Antes da suspensão da quebra de sigilo, documentos obtidos pela CPMI do INSS apontaram que Lulinha movimentou cerca de R$ 19,5 milhões entre janeiro de 2022 e 30 de janeiro deste ano. De acordo com os registros divulgados inicialmente pelo portal Metrópoles, aproximadamente R$ 9,8 milhões foram entradas e valor semelhante corresponde a saídas da conta bancária. Os documentos também indicam que o empresário recebeu R$ 721 mil do presidente Lula em três transferências. A maior delas foi de R$ 384 mil, realizada em julho de 2022, às vésperas da campanha eleitoral, enquanto as outras duas ocorreram em dezembro de 2023.
Em nota, a defesa de Fábio Luís Lula da Silva afirmou que os valores recebidos têm origem em “adiantamento de legítima herança aos filhos do presidente, devolução de custos arcados por Fábio Luís da época emergencial em que Lula esteve ilegalmente preso, ou de empréstimo à L.I.L.S. Palestras, da qual Fábio Luís possui cotas recebidas por herança”. A quebra de sigilo havia sido autorizada após a Polícia Federal apontar suspeitas de que o empresário teria relações comerciais com Antônio Carlos Camilo Antunes, conhecido como “Careca do INSS”, preso e apontado como principal operador do esquema de fraudes em descontos associativos aplicados em aposentadorias e pensões do INSS.

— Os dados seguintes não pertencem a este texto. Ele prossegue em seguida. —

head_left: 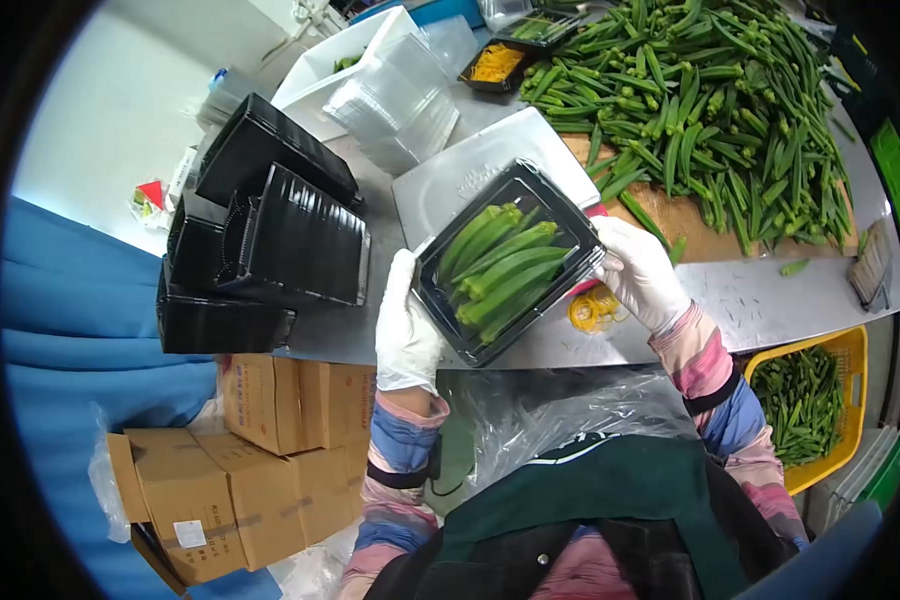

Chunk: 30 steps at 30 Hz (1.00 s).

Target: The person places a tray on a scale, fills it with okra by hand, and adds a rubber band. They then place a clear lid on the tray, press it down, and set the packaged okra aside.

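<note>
Between my two white-gloved hands is a black plastic tray with okra in it, under what looks like a clear lid. My left hand grips the tray's left edge. On the opposite edge, near the upper right corner, my right hand has its fingers closed. The tray is tilted above the metal table, partly covering a flat silver scale-like plate. Just below my right hand lie yellow rubber bands.
Okra is heaped on a wooden board at right. Stacks of black trays and clear lids stand at left. A yellow crate of okra sits lower right, cardboard boxes lower left. A brush lies near the table's right edge.
</note>
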Each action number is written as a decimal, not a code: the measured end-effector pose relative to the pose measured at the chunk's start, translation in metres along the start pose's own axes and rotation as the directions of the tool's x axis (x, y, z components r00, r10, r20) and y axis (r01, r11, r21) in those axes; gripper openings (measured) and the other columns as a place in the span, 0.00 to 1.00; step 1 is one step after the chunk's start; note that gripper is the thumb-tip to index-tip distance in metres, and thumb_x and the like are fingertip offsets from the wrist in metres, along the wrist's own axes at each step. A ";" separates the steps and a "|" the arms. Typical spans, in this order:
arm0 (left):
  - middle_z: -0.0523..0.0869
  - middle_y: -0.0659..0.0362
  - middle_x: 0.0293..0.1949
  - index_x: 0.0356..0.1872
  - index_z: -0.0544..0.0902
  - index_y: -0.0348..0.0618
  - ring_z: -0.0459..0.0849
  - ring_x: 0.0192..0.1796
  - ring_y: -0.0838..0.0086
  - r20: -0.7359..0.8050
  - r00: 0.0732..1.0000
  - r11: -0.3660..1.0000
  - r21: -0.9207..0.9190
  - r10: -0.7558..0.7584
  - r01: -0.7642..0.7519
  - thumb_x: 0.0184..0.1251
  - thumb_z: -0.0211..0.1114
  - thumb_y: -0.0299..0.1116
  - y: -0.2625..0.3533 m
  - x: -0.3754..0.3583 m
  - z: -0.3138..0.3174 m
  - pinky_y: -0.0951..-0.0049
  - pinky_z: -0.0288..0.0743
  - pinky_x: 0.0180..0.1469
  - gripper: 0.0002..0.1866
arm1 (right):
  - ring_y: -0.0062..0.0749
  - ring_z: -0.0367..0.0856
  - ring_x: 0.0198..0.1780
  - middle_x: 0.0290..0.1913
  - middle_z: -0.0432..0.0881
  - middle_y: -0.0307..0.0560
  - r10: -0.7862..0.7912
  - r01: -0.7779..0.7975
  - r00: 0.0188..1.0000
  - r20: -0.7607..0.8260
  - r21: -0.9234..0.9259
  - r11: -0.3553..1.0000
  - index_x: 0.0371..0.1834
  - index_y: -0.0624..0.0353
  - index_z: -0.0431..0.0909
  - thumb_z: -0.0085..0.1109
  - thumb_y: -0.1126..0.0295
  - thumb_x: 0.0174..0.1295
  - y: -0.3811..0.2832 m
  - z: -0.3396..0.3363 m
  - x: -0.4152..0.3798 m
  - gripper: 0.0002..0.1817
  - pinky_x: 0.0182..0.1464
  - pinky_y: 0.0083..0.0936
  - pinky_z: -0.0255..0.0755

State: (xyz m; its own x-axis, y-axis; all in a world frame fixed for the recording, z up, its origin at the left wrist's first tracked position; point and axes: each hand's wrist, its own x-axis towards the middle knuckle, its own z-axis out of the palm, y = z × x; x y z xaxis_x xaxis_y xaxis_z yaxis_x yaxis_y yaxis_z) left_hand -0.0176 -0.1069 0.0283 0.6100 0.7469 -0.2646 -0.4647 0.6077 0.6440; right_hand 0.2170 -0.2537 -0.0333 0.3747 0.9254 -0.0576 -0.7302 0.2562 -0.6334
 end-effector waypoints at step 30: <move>0.83 0.52 0.64 0.68 0.77 0.36 0.78 0.68 0.69 0.335 0.791 0.157 0.869 0.512 -0.469 0.83 0.52 0.38 0.003 0.120 -0.050 0.69 0.65 0.73 0.22 | 0.12 0.72 0.30 0.35 0.78 0.30 -0.065 0.016 0.981 -0.181 -0.260 0.966 0.55 0.63 0.81 0.62 0.68 0.71 0.010 -0.022 0.076 0.14 0.37 0.16 0.73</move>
State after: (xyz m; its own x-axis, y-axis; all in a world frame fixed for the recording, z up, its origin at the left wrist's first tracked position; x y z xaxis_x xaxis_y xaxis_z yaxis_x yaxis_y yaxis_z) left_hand 0.0219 -0.0019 -0.0378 0.4598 0.8115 0.3605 0.1985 -0.4896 0.8490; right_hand 0.2504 -0.1873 -0.0613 0.5185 0.8409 -0.1552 -0.5507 0.1896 -0.8129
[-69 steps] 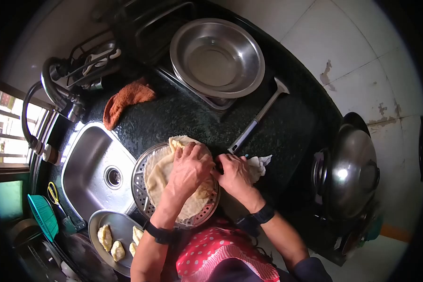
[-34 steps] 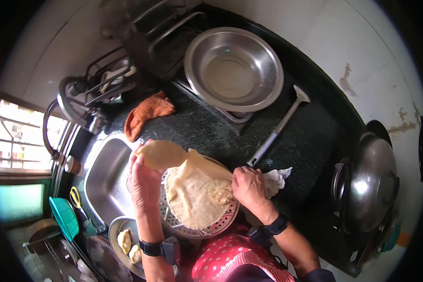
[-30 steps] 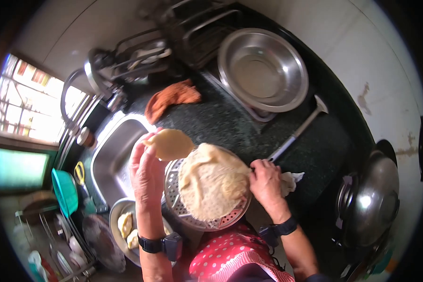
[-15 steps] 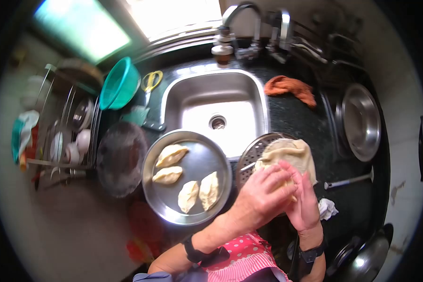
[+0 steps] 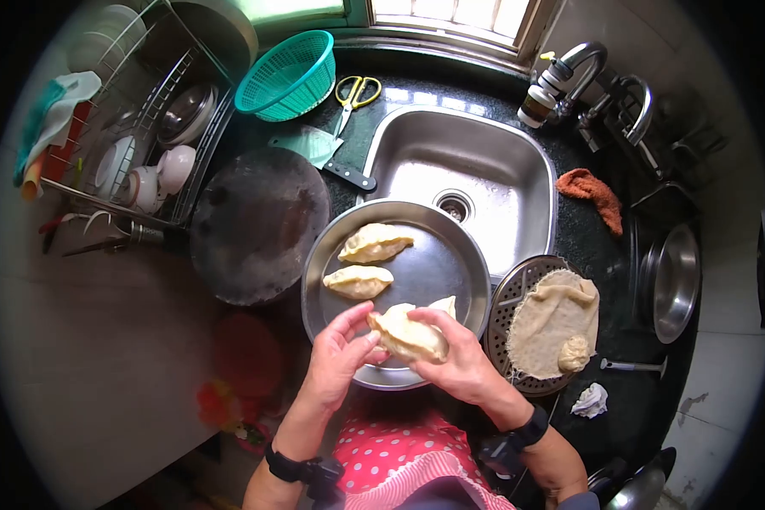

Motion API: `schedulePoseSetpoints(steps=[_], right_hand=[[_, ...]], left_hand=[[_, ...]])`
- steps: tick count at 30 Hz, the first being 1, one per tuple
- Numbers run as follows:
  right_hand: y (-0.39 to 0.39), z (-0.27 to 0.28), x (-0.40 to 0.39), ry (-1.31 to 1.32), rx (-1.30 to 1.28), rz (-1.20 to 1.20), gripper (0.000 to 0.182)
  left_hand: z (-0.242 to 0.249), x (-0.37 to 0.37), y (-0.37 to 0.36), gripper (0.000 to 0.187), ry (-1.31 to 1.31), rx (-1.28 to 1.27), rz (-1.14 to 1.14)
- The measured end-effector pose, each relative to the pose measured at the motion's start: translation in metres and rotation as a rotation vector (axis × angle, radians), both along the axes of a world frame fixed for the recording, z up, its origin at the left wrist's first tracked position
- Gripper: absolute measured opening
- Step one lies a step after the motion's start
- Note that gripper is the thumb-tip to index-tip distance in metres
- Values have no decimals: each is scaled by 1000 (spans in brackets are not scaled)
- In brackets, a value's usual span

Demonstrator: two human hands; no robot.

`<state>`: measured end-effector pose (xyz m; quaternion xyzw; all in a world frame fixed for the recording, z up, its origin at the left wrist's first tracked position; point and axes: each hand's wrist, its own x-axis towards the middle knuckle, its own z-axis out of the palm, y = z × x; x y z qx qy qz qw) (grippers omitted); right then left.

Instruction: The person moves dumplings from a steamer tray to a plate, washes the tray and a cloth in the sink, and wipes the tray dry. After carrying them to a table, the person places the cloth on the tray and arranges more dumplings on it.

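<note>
A pleated dough dumpling (image 5: 411, 337) is held between my two hands over the front of a round metal tray (image 5: 314, 255). My left hand (image 5: 342, 353) pinches its left end. My right hand (image 5: 463, 357) grips its right end with thumb and fingers. Two more dumplings, an upper one (image 5: 376, 243) and a lower one (image 5: 359, 281), lie in the tray's left part. Behind the held dumpling, others are partly hidden. To the right, a cloth (image 5: 544, 327) with a dough lump (image 5: 574, 354) on it covers part of a perforated metal plate (image 5: 501, 327).
Beyond the tray is a steel sink (image 5: 510, 221). At left stand a round dark board (image 5: 259, 225), a cleaver (image 5: 314, 146), yellow scissors (image 5: 348, 102), a green basket (image 5: 289, 76) and a dish rack (image 5: 166, 110). An orange cloth (image 5: 593, 195) and crumpled tissue (image 5: 590, 401) lie at right.
Both hands have moved left from above the cloth to above the tray, now with a dumpling plainly visible between them. The dough lump on the cloth has come into view. The camera view has shifted.
</note>
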<state>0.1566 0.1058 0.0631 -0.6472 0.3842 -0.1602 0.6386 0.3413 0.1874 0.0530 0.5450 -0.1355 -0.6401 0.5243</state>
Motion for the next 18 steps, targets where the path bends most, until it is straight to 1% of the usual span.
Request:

Parlamentares do PT afirmaram que os documentos não apontam qualquer transação financeira entre Lulinha e o “Careca do INSS”. O deputado federal Paulo Pimenta (PT-RS) afirmou que o vazamento das informações bancárias acabou contrariando acusações feitas por integrantes da oposição na CPMI. “Cadê a mesada que diziam existir? Cadê a relação dele com o Careca do INSS? Não existe nada. O que houve foi uma tentativa deliberada de manipular dados bancários para criar uma narrativa falsa”, disse o parlamentar.